→ TASK BRIEF
Tally the lines of the listing below in which the string "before" occurs, and give the tally alone.

→ DATA BELOW

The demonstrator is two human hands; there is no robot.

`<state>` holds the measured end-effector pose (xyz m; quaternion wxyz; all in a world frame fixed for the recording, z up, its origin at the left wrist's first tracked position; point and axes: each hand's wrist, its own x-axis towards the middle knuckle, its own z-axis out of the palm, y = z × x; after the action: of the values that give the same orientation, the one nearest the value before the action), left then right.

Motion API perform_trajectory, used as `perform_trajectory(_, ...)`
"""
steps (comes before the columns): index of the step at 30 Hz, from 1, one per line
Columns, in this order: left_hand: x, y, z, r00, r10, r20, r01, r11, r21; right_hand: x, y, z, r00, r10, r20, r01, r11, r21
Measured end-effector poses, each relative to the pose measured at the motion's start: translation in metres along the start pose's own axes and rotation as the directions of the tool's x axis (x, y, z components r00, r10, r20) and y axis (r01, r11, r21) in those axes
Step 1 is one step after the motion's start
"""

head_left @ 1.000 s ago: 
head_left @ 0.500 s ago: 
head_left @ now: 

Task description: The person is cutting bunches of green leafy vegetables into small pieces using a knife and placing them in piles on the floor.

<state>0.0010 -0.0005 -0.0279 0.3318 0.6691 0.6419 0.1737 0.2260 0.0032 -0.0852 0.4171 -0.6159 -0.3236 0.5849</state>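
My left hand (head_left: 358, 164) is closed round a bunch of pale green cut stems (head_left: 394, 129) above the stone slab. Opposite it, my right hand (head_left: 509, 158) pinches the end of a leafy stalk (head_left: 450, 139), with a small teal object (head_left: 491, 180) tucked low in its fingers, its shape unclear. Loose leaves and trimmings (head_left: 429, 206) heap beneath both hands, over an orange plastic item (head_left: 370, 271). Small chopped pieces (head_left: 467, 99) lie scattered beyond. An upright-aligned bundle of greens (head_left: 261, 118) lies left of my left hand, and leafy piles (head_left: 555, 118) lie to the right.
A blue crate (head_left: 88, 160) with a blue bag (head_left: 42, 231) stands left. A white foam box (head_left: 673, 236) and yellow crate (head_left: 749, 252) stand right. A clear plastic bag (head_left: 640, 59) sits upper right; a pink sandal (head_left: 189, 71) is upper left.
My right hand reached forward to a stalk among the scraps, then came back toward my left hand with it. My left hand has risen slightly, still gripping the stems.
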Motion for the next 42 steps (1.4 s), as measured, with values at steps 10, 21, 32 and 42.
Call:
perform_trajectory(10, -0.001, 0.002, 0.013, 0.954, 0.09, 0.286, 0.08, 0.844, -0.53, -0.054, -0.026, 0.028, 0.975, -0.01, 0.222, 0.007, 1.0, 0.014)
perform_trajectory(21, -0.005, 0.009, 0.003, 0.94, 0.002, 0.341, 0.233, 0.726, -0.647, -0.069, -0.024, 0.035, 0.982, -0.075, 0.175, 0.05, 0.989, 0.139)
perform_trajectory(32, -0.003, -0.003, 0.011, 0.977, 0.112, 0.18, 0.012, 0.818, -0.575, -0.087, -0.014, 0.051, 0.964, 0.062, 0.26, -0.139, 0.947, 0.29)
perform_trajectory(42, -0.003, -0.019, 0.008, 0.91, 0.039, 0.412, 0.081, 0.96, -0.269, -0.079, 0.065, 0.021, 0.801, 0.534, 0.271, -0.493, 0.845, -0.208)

→ FINISHED TASK
2